Meclis’te genellikle torba yasa denen yasalar çıkarılıyor. AKP ve MHP milletvekilleri torbanın içine bakmadan kabul ediyorlar. CBK’lerden ise milletvekillerinin yayınlandıktan sonra haberleri oluyor.
Bakanlar Kurulu yani hükümet artık Meclis’in içinden çıkmıyor, Cumhurbaşkanı tarafından Meclis dışından tayin ediliyor. Yani bakanlar seçilmiş değil atanmış siyasetçiler…
Bürokrasinin tepelerindekileri ve özellikle yüksek yargı üyelerini artık cumhurbaşkanı seçiyor. Keza yargıç ve savcıların tepesindeki HSK üyeleri de Cumhurbaşkanınca seçiliyor. Meclis’e bu konuda da seyircilik rolü düşüyor.
OHAL ilan etme yetkisi artık cumhurbaşkanında. Keza atanmış kişilerden oluşan bakanlar ve cumhurbaşkanının istediği kadar sayıda görevlendirme yetkisini elinde tuttuğu "cumhurbaşkanı yardımcıları" hakkında Meclis’te güven oylaması istenemeyecek, gensoru verilemeyecek. Bu yetki de sadece cumhurbaşkanında.
Hani Meclis’in en önemli etkinliği olarak bilinen ve görüşmeleri sırasında parti genel başkanlarının gövde gösterisi yaptıkları bütçe kanunu var ya, işte onu da artık Cumhurbaşkanı teklif ediyor, TBMM'ye sadece onaylamak düşüyor.
* * *
Şimdi tekrar başta "ana" olmak üzere muhalefet partilerine dönelim.
Bakın, sizin için ders çalışıp, cumhurbaşkanlığı sisteminin getirdiği, bilmediğiniz ya da bilip de bilmezlikten geldiğiniz değişikliklerin en önemlilerini anlattım.
Yani sizler de öğrendiniz.
Öğrendinize göre şunu da farkettiniz: Türkiye Büyük Millet Meclisi, hani söz lafa gelince "Gazi Meclis" filan diye yağlayıp yıkadığınız TBMM artık göstermelik bir devlet organı.
Sizin ve sözcülerinizin Meclis kürsüsünde firaklı konuşmalarınızın, bağırıp çağırmalarınızın, AKP – MHP iktidarını parlak cümlelerle yerden yere vurmanızın pratikte herhangi bir önleyici işlevi ve anlamı yok.
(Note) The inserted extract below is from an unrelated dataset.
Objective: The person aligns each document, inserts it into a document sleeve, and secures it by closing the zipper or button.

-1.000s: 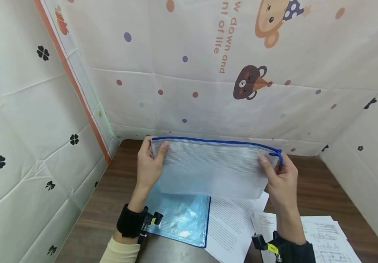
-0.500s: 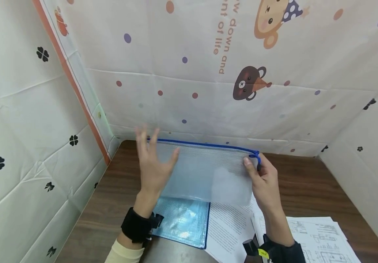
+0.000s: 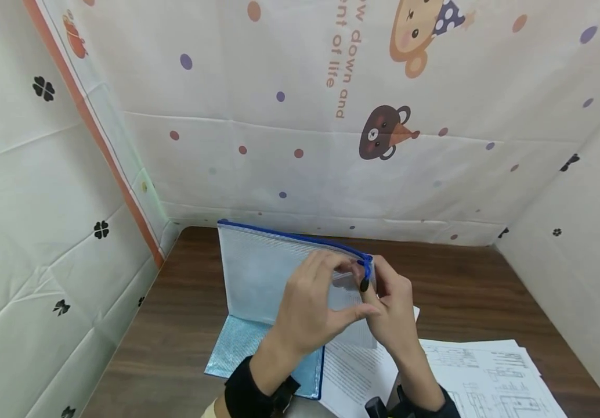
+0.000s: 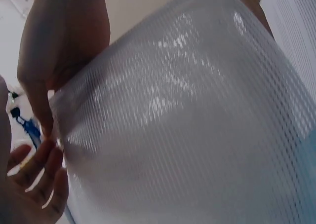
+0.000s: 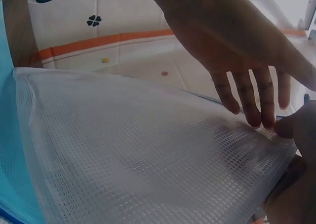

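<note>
My right hand (image 3: pixel 396 307) pinches the right end of a clear mesh zipper pouch (image 3: pixel 258 270), held up above the table. Along the pouch's top edge runs a blue zipper (image 3: pixel 289 235), with a black-tipped blue pull (image 3: pixel 365 284) hanging at its right end. Just in front of that end is my left hand (image 3: pixel 305 305), its fingers arched toward the pull and its thumb stretched to the right hand. The right wrist view shows the left hand's fingers (image 5: pixel 242 93) loosely extended and reaching the pouch by the right thumb; no grip shows there.
A light blue mesh pouch (image 3: pixel 234 348) lies on the brown wooden table (image 3: pixel 164 342), partly over a printed sheet (image 3: pixel 357 371). Sheets with diagrams (image 3: pixel 493 371) lie at the right. A patterned cloth (image 3: pixel 300 110) hangs behind and at both sides.
My left hand released the pouch's left end, opened, and crossed right to the zipper pull end. My right hand moved left with the pouch, which now slants down to the right.
</note>
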`<state>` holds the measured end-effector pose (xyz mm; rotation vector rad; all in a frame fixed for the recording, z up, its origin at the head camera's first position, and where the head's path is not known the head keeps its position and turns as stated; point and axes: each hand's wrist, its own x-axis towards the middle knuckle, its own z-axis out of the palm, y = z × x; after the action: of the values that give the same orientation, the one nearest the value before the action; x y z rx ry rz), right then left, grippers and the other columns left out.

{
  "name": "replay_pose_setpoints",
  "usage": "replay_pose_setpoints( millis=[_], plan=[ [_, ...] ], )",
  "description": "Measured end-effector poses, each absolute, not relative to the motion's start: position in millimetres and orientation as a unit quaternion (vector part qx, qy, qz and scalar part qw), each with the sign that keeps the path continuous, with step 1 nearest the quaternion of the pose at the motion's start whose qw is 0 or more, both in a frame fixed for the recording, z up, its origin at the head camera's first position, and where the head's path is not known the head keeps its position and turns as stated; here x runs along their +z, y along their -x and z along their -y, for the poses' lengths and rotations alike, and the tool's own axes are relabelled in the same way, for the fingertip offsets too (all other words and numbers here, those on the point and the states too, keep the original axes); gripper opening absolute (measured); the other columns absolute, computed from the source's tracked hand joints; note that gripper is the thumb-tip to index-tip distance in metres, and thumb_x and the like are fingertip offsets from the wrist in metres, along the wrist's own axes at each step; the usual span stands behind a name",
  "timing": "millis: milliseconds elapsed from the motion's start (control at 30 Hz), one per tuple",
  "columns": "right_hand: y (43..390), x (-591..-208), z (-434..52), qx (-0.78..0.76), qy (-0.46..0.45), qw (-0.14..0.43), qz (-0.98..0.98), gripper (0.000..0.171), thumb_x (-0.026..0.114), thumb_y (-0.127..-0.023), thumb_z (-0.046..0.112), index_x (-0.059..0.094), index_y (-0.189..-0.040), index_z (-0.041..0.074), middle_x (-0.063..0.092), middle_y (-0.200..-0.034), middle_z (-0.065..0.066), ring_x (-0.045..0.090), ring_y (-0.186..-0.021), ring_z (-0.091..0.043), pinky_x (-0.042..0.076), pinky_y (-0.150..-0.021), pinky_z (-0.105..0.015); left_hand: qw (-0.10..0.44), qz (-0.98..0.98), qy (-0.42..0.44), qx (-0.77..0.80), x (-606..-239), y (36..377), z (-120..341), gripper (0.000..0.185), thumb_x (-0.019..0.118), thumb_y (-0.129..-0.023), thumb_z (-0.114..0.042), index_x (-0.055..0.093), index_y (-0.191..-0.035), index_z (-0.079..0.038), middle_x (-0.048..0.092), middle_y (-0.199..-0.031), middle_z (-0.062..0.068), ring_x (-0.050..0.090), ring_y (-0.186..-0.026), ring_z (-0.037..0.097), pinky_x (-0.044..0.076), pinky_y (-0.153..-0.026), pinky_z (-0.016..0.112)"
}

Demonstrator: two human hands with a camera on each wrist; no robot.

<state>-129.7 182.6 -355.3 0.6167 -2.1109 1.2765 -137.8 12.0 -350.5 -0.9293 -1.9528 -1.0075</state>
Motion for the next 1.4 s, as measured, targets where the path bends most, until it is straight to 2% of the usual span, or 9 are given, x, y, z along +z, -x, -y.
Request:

Sadece sizler yüreğinizi serinletiyorsunuz ve gözü kapalı taraftarlarınız da rahatlıyor, gevşiyorlar.
Keza partilerinizin TBMM açıkken her salı yinelenen o bıktırıcı grup toplantılarında da genel başkanlarınız uzun nutuklar atıyor ve salona davet edilerek onurlandırılmış "sıkı partililer" de alkış kıyamet kopararak hem Genel başkanlarını mutlu ediyorlar, hem kendi yüreklerini soğutuyorlar.
Muhalefet TBMM’ta "muhalifçilik" oynarken devletin bütün dizginlerini eline almış olan AKP’li Cumhurbaşkanı bildiğini okuyor, ülke içinde ve dışında bildiği ve gönlünün çektiği gibi at oynatıyor…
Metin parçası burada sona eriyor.